The Government has also agreed to provide more than £10m in seed funding to get the PLG off the ground, with a formal launch understood to be scheduled for next month.

The UK's stubbornly low productivity - which stands as much as 35 percentage points behind Germany and 30 points behind the US, according to official data - has long-mystified economists, but has acquired greater urgency amid the looming challenges posed by the UK's exit from the European Union.

Business leaders involved in the formation of the PLG have talked of a desire to create a 'productivity movement' which places the issue on the agenda of every UK-based company.

Among the private sector bosses backing the initiative are Sir Charlie Mayfield, the John Lewis Partnership chairman and chair of the PLG; Sir Mike Rake, chairman of BT Group (Other OTC: BTGOF - news) and Worldpay; Carolyn Fairbairn, director-general of the CBI; and Doug Gurr, a senior Amazon executive.

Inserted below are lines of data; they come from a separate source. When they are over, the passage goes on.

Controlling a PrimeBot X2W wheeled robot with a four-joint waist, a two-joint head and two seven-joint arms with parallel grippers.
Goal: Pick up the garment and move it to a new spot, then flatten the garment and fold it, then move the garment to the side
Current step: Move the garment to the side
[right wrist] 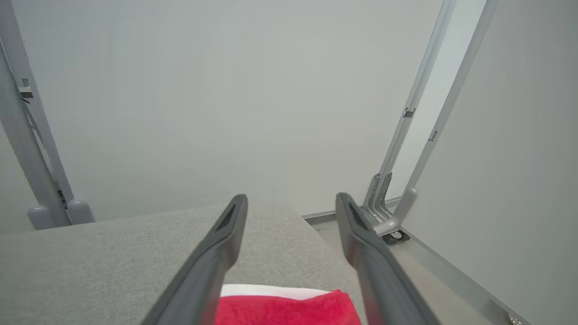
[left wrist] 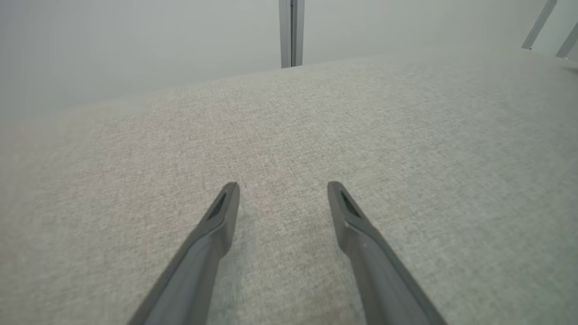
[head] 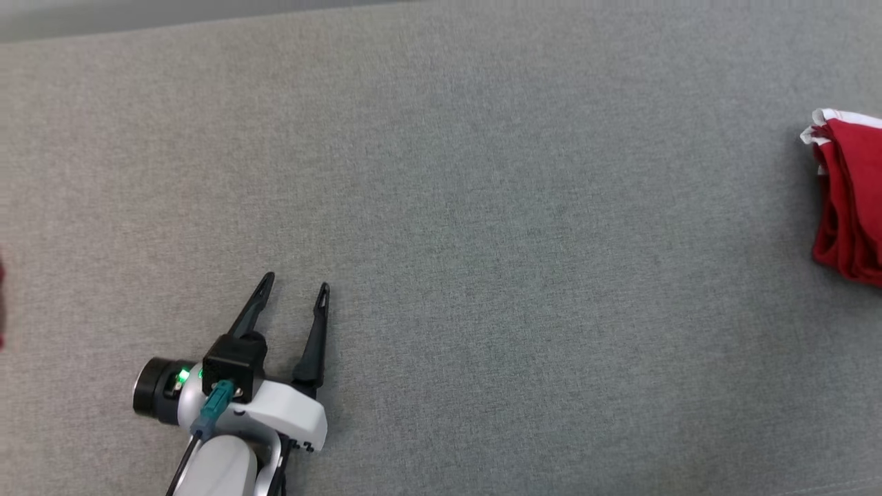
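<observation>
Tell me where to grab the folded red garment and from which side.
Probably take the garment by its layered fold edge, the left one in the head view, pinching from above with the right gripper, open over it; the stacked layers bunch there.

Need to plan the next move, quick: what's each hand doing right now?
Left hand: open, holding nothing.
Right hand: open, holding nothing; the red garment lies beneath it, ungripped.

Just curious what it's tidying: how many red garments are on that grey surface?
1: a folded red garment at the right edge of the surface. A red sliver at its left edge may be another, too cut off to tell.
</observation>
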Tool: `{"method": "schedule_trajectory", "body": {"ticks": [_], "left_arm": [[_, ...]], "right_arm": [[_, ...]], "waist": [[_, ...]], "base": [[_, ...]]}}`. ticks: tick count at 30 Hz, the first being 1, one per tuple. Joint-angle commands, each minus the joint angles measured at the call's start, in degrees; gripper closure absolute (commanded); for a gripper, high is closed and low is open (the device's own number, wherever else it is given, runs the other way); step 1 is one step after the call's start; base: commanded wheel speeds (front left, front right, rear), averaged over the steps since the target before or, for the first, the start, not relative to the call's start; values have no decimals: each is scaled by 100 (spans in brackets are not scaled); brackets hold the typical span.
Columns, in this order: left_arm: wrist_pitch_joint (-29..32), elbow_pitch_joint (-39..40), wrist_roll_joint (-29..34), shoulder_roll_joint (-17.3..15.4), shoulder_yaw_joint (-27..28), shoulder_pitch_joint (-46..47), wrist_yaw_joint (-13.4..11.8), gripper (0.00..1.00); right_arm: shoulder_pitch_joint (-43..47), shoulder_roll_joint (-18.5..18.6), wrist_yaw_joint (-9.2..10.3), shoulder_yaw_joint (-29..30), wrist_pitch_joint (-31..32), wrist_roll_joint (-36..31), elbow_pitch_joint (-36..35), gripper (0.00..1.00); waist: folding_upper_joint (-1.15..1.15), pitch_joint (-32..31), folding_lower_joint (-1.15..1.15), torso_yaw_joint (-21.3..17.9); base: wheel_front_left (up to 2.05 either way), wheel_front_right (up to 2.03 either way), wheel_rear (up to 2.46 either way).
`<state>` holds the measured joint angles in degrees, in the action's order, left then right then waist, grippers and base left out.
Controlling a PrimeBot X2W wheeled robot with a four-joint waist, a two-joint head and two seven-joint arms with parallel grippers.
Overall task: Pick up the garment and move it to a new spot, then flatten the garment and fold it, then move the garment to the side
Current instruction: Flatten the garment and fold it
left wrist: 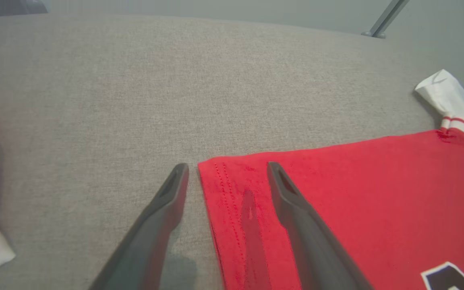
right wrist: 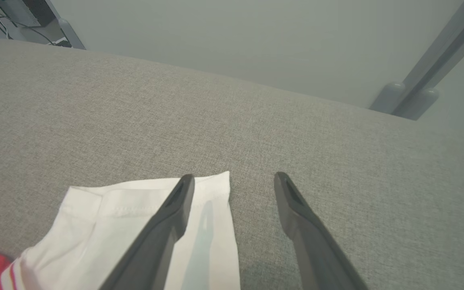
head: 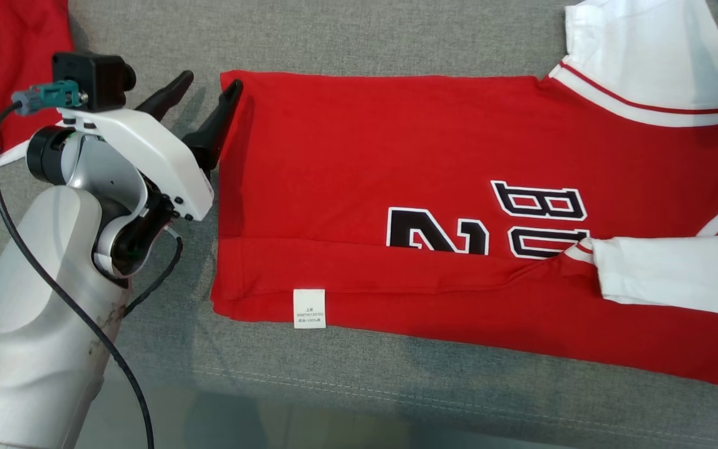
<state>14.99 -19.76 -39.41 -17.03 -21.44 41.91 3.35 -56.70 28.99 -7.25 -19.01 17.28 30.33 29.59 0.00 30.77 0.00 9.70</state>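
Observation:
The garment (head: 409,156) is a red jersey with white sleeves and black-and-white lettering, spread flat on the grey cushion with its near side folded over. My left gripper (head: 206,87) is open at the jersey's far left corner (left wrist: 232,189), one finger over the red cloth and one over bare cushion. In the right wrist view my right gripper (right wrist: 234,181) is open too, straddling the end of a white sleeve (right wrist: 135,217). Its left finger is over the sleeve and its right finger over the cushion. Neither holds anything.
A second red garment with white trim (head: 4,68) lies at the far left of the cushion. The grey cushion (head: 396,37) stretches beyond the jersey, and its front seam (head: 396,390) runs close below. A metal frame leg (right wrist: 429,76) stands behind the cushion.

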Motion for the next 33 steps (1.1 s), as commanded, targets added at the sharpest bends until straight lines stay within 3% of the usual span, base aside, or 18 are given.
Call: {"method": "schedule_trajectory", "body": {"ticks": [1, 9, 19, 20, 21, 22, 23, 29, 33], "left_arm": [[7, -13, -63, -198, 192, 332, 71, 0], [273, -665, -327, -49, -23, 836, 303, 0], [317, -1420, -701, 5, -322, 1256, 406, 0], [361, -1461, -747, -1, -360, 1272, 408, 0], [421, -1470, -814, -1, -418, 1278, 410, 17], [448, -1463, -872, -14, -464, 1286, 411, 64], [506, -1452, -937, -29, -525, 1282, 411, 100], [228, -1310, -1161, -198, -699, 1305, 413, 100], [97, -1279, -1318, -286, -724, 1270, 413, 100]], "right_arm": [[-160, 91, -24, -165, 153, 82, 12, 0], [-901, 109, -24, -733, 438, 325, 639, 0], [-1319, 18, -24, -1357, 623, 801, 1131, 0], [-1327, 19, -24, -1403, 628, 851, 1135, 20], [-1338, 23, -24, -1451, 620, 894, 1131, 58], [-1352, 42, -24, -1486, 558, 912, 1120, 100], [-1357, 51, -24, -1515, 526, 942, 1133, 100], [-1344, 133, -24, -1575, 63, 1194, 1133, 100], [-1183, 282, -24, -1633, -249, 1602, 773, 100]], "waist": [[0, 173, 0, 141], [0, 383, 0, 252], [0, 470, 0, 187], [0, 470, 0, 178], [0, 469, 0, 169], [0, 468, 0, 165], [0, 462, 0, 162], [0, 349, 0, 163], [0, 224, 0, 133]], "base": [[0, 0, 0], [0, 0, 0], [0, 0, 0], [0, 0, 0], [0, 0, 0], [0, 0, 0], [0, 0, 0], [0, 0, 0], [0, 0, 0]]}}
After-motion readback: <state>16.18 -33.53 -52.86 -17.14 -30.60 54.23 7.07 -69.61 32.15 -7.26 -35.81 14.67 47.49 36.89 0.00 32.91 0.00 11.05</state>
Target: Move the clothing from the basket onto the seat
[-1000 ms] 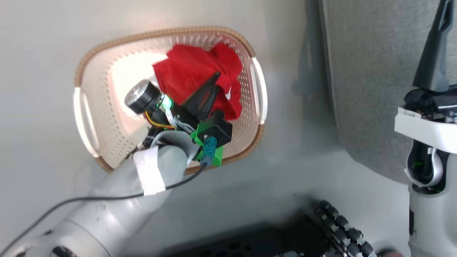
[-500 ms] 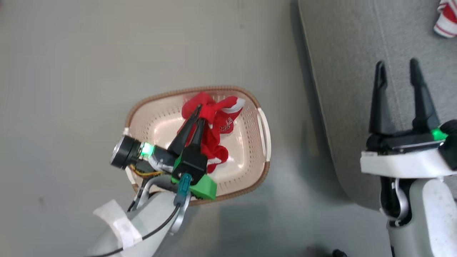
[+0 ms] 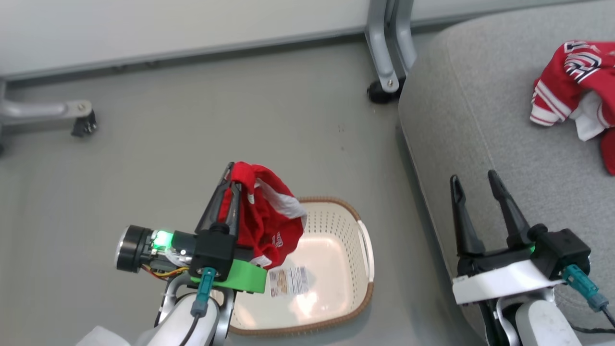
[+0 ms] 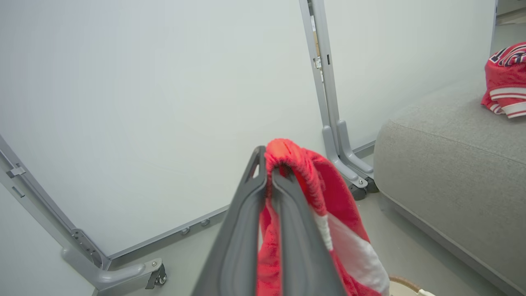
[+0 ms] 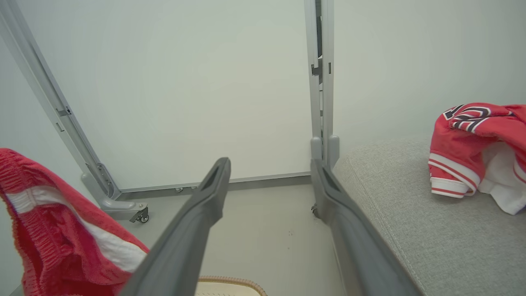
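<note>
Left claw (image 3: pixel 231 169) clamped tight on red garment (image 3: pixel 269 221), lower centre, over basket (image 3: pixel 367 269). Right claw (image 3: pixel 473 177) spread wide, empty, lower right. Second garment (image 3: pixel 567 81) upper right on seat (image 3: pixel 480 120).

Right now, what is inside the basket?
Inside the basket I see a printed label on its pale floor, and no clothing. The red garment held by the left gripper covers its left part.

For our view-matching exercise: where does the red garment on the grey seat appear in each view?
Head view: garment at upper right, on the seat.
Left wrist view: garment at upper right edge.
Right wrist view: garment at right, mid-height.
Shared landmark: the grey frame leg beside the seat's corner.
</note>
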Available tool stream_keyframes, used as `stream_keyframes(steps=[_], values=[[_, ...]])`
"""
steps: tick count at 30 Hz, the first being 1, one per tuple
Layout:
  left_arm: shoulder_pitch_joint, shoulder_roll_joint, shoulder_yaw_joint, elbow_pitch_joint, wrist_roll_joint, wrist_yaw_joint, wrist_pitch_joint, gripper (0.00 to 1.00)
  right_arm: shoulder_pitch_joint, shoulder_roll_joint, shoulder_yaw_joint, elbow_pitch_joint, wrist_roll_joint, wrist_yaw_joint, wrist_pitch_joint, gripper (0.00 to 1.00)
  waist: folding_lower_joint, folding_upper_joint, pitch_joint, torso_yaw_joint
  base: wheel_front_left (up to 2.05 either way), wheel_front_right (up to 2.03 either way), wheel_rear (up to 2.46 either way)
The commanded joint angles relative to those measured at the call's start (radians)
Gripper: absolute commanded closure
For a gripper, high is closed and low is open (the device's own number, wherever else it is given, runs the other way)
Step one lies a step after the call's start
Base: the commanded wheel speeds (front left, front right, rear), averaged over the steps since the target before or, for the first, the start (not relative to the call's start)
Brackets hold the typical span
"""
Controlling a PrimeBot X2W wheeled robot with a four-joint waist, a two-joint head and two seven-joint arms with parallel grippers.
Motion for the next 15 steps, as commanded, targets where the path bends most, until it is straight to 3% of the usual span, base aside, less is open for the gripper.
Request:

Sources said the PLG had already attracted widespread support from businesses, which will be asked to fund its ongoing work after the Government's initial grant has expired.

Speaking at a business conference organised by The Times on Tuesday, Sir Charlie said: "It (Britain's productivity problem) has lasted since the financial crisis and it looks pretty persistent.

"They key to understanding it is that there is no one thing (causing it).

"If Brexit is the big political challenge, productivity is the big business challenge."